I have found a terrific photo of Gazzo in an old Edmonton program and I'm thinking auctioning a few of the condoms (it costs $400 to make a 100 of these things). Any bids?
Send me the money, Gazzo, I need it!
Every-one should watch their drawers!
http://www.chalkcircle.com.au/
Gazzo and Butterfly had to get across the country for a gig and had no choice but to catch a train. They boarded and found themselves in a compartment with a little old lady and a stunningly beautiful blonde.
The journey was uneventful until the train passed through along dark tunnel and there was an almighty smacking sound.
When the train emerged into the sunlight, there was Gazzo with tears streaming down his face and a fabulous bright red welt, the shape of a hand, on his face.
The little old lady thought, "The dirty pervert must have made a pass at the blonde and got what he deserved."
The blonde thought, "The dirty pervert was probably trying to make a pass at me, got the little old lady by mistake and got what he deserved."
Gazzo thought, "That dirty pervert, Robert, must have made a pass at one of them and I got what he deserved."
Robert Nelson thought, "I hope we go through another tunnel so I can smack the stupid bastard again."
Every-one should watch their drawers!
http://www.chalkcircle.com.au/
The Christchurch Buskerfest has just finished and a whole caravan of street performers are on their way back to the North Island to party with Nick & PC for a couple of weeks. They all decide to stop off in Picton and crash at the Jugglers Rest for the night. Mr. & Mrs. Sideways are glad to accommodate them all and they party till the wee hours.
Gary wakes up the next day and finds himself immensely aroused, so he turns over to Pauline’s side of the bed. Much to his dismay he sees she is already downstairs preparing breakfast for the crew. Afraid that it might spoil things by getting up, Gary calls young Jake into the room and says, “be a good lad and bring this note to your Mum."
The note reads:
The Tent Pole Is Up,
The Canvas Is Spread,
The Hell With Breakfast,
Come Back To Bed.
Pauline, grinning, answers the note and then asks Jake to "bring this back to your silly Daddy.”
The note reads:
Take The Tent Pole Down,
Put The Canvas Away,
The Monkey Had A Hemorrhage,
No Circus Today.
Gary reads the note and quickly scribbles a reply, and pleads with Jake to hurry back to Mummy.
The note reads:
The Tent Pole's Still Up,
And The Canvas Still Spread,
So Drop What You're Doing,
And Come Give Me Some Head.
Laughing, Pauline jots her reply and sends Jake swiftly back to his dad.
The note reads:
I'm Sure That Your Pole's
The Best In The Land.
But I'm Busy Right Now,
So Do It By Hand!
It’s a beautiful sunny Saturday in Melbourne and Alakazam is just laying his equipment out getting ready for a show.
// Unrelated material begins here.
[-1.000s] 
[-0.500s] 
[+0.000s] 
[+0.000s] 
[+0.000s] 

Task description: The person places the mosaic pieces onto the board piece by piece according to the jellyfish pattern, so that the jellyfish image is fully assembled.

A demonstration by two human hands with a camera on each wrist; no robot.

He has just started getting an edge when a gorgeous young woman in a negligeé comes running up to him, crying.
"You jerk!" she screams in his face. "You lousy no-good rotten stinking jerk!"
"What's your problem?" replies Al calmly. "I distinctly told you, 'only if it rains'."
I was just thinking about Master Lee and I remembered this joke Peter Gross and I played on him when I originally made his web page...
William (Master Lee to those of you who don't know him) told me he had wanted to register the domain name www.kungfucomic.com, so Peter Gross secretly registered it, then we went in and uploaded a fake page to that address.
About a week later, William and Peter came over to my house and we started to build William's web page.
I said, "Before we do anything, let's make sure that domain name is still available."
William said, "Who would have registered Kungfucomic.com?"
And I told him, "You never know... domain names are flying off the shelves these days."
So I opened my browser, typed in 'kungfucomic.com' and sat back. You should have seen the look on his face when THIS PAGE appeared.
He was like... "No way! There's another martial arts comedian?!?!?" He jumped back about two feet and then realised we were just messing with him.